There are regular walks, bingeing box sets and Facetime replacing phone calls. Yearning for a family visit, a BBQ with friends or a seat in our favourite pub, we cling to signs that life will return to normal.
They queued around the corner when one Doncaster chip shop re-opened.
We are all slowly feeling our way. Families have lost loved ones, mine included, yet churches remain closed. Millions are furloughed, unsure what awaits them, knowing some jobs will go. Firms hang on the brink of closure. Food banks are busier.
Dark clouds of recession are overhead. Businesses, large and small, are on their knees. Foreign holidays on hold.
I know: “Thanks Caroline, for the cheerful start to Monday.”
Who likes bad news? Even harder to bear if we face further unfairness after another recession.
The first report by the Institute for Prosperity, launched by entrepreneur and economist John Mills revealed that since the crash of 2008, 90 per cent of us have seen no improvement in living standards. A lost decade. But the top 0.1 per cent of earners have seen their incomes double.
FTSE 100 CEOs earn an average of £5.3m a year, 165 times that of the nurse battling Covid-19; and 386 times that of a care worker on minimum wage.
Is that all we have to look forward to? Greater inequality? London thriving while most regions face unemployment for years. The wealthy playing by different rules.
Mills says no. We can make our way to a fairer Britain. He argues with compassion that for every region to create new, sustainable work for many, manufacturing is vital.
The Institute’s first report, Manufacturing a Recovery from Coronavirus, explains that this pandemic exposed further the UK’s weaknesses. We do not even have the capacity to manufacture our own PPE, let alone the vaccines we may need.
Yet, up to a century ago, living standards in the North were higher than in London. Extraordinary but true. Britain has not always been as unequal as it is today.
Mills argues that manufacturing is central to recovery. Far from pining for the past, he studied the countries that succeed after crises. And success means for every region, not just the South East.
Manufacturing matters. It is only a tenth of our output yet provides nearly half our export earnings (income from selling abroad).
Manufacturing is twice as important to the economies of Germany, Switzerland and Singapore. Perhaps we cannot match that, but Mills believes manufacturing could become 15 per cent of our output, half as large again.
To make this possible, the UK must tackle our over-valued pound, which makes goods produced here in the UK much more expensive when sold abroad.
One effect of devaluation is to enable more manufacturing to take place here, creating more UK supply chains, more skilled workers earning and more tax for the Chancellor. A virtuous circle.
Governments used to believe devaluing your currency was defeat. On the contrary, the study argues it is essential to give manufacturing a level playing field.
Yes, our foreign holiday cash would go a little less far, but that is the least of the problems for those planning holidays after Covid-19.

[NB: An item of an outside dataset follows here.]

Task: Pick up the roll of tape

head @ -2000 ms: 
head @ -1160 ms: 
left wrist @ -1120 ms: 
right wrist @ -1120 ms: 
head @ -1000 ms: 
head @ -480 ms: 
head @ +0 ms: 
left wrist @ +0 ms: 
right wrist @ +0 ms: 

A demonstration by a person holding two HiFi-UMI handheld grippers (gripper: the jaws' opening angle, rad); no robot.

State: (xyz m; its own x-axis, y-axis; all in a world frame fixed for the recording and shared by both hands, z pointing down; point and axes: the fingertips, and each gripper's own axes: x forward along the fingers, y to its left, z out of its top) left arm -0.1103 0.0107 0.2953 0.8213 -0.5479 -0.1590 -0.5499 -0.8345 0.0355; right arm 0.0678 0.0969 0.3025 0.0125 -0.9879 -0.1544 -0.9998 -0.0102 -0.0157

Alongside this is the challenge of increasing investment in training, technology and power. Most of our firms don’t train enough. And many manufacturers only invest enough to replace old machinery.
Nationally, we spend less on machinery and equipment – the bits of investment that help to produce more – than we did before the 2008 crash. It’s not good enough.
We all want new roads, rail, and broadband – every region lags behind the huge sums spent on London’s transport network – but this report demonstrates that countries like China, Korea and Singapore grow faster because they invest in machinery, technology, and power.
The message: power our recovery or face further decline.
Technology need not mean unemployment. In November, I visited a Doncaster kitchen manufacturer, Omega plc, committing £20m to new equipment and manufacturing space. Doubling capacity. But the workforce would grow, not shrink, if normal life returns.
Imagine that vision, that investment happening in every town.
And what of challenges like climate change? The answer is not to duck them; but to adapt, reskill, rebuild. Build our capacity in low carbon manufacturing. Get Britain producing again.
I don’t envy the Chancellor. Through the Bank of England, Government will find hundreds of billions of pounds to save jobs and fund depleted public services. The old rulebook that demanded balanced finances has been shredded.
Survival demands it. The list of those needing bailouts, loans, debt write-offs or new funding is long. Even Richard Branson has joined the queue.
In the 1960s, manufacturing, new housing and new motorways helped create millions of jobs, prosperity and a fairer post-war Britain.
We didn’t learn that lesson after the 2008 financial crash. Tackling this coronavirus recession, we must.
After all this, the hardship and the loss, we can make our way in the world again. And make a fairer Britain as we do.
Then I’ll be the first to lead the clap for our country. A brighter moment. Better times. And I won’t be alone.